The third form of this argument is that by regarding animals as having rights, we "blur" the line between human and non-human, and thus facilitate the exploitation of humans who become "devalued" in this process. The argument goes: the Nazis blurred the line between human and nonhuman, and then started exploiting humans as though they were animals. Again, this argument does not make sense. When we "blur" the line between human and nonhuman for the purpose of arguing that animals, like humans, should be regarded as rightholders, we are seeking to elevate the status of animals so that the mindless violence and death that we inflict on them will no longer be regarded as morally justified. We are not using this argument to justify the devaluation of humans, but rather to increase the moral status of animals. The Nazis may have "blurred" the human/non-human line for the purpose of promoting violence; Gandhi and others who advocate vegetarianism as a means of reducing overall violence "blurred" the human/non-human line as a means of promoting peace. The use that one makes out of "blurring" the human/non-human line depends on the political motivation and morality of the person doing the "blurring," but there is nothing inherent in this enterprise that would necessarily support a violent use over a peaceful use.

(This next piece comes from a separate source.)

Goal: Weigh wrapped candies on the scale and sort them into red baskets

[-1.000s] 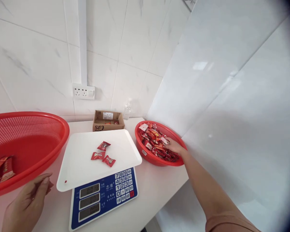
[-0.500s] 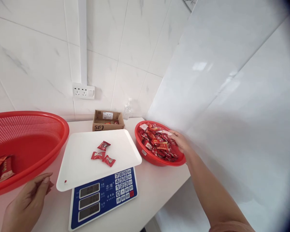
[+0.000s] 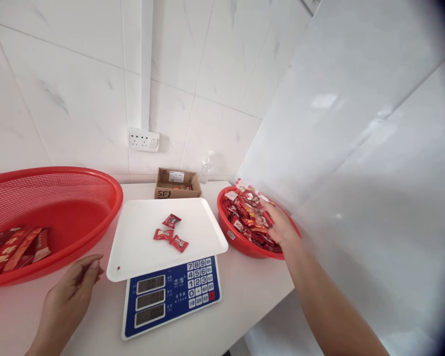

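Note:
My right hand is over the red round basket at the right, its fingers curled on a partly clear plastic bag with a pink-and-white edge. The bag stands up above a heap of small red-wrapped candies. At the lower left, beside the scale pan, my left hand is closed in a pinch. A bit of red shows by its fingertips, mostly hidden. Three red-wrapped candies lie on the white pan of the blue digital scale.
A large red oval basket at the left holds several long red packets. Behind the pan are a small cardboard box and a clear bottle. Tiled wall bounds the table at the back, and a smooth panel at the right.
My right hand has turned and raised the bag from the candy heap. My left hand stays pinched near the pan. The whole view has shifted, so the objects appear farther right.

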`<state>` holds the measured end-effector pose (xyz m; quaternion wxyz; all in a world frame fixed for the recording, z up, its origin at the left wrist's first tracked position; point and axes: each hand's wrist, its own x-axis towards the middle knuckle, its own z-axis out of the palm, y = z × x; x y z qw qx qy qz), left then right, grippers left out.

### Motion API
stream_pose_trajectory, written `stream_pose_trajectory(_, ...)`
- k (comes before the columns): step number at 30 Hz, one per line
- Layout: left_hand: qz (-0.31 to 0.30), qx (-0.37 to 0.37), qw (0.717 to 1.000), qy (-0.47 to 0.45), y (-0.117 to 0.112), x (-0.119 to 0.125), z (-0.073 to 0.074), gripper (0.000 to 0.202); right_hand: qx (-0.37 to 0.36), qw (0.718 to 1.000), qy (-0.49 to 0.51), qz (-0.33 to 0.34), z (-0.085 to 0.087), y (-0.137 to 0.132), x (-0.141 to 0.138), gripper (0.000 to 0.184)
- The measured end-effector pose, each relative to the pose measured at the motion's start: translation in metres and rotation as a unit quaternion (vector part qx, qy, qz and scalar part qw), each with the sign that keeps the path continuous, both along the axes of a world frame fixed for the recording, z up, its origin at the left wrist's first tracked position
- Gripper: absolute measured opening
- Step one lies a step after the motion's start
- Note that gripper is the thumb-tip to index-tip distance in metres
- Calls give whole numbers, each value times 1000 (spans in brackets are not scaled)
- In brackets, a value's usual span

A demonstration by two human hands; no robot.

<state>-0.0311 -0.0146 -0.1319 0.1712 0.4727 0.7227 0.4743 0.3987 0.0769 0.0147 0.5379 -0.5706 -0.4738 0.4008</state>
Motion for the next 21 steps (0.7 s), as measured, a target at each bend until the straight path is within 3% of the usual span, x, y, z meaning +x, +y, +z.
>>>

Ad hominem arguments abound in modern discourse. Whether Pat Buchanan owns a foreign car has nothing to do with the truth or falsity or other virtues of Buchanan's trade policies. If Buchanan's trade policies are sound, then his ownership of a foreign car might allow us to call him a hypocrite, but this personal observation about Buchanan is completely unrelated to the merits or lack of merits of his position on trade. Similarly, if Clarence Thomas opposes affirmative action, we might well call him a hypocrite as he is a beneficiary of that doctrine. But Thomas's views on affirmative action must stand or fall on their own merits, and are not determined by whether Clarence Thomas is consistent in his views. Whether animals have rights is a matter that must stand or fall on its own merits. The most that we can conclude from any observations about the Nazis is that people who seem to like animals somewhat can be really terrible to human beings. So what? Many of those who eat meat and do not like animals may also act horribly to human beings. But the merits of the arguments in favor of animal rights are unrelated to the personal habits of those who espouse--or dispute--that animals have rights.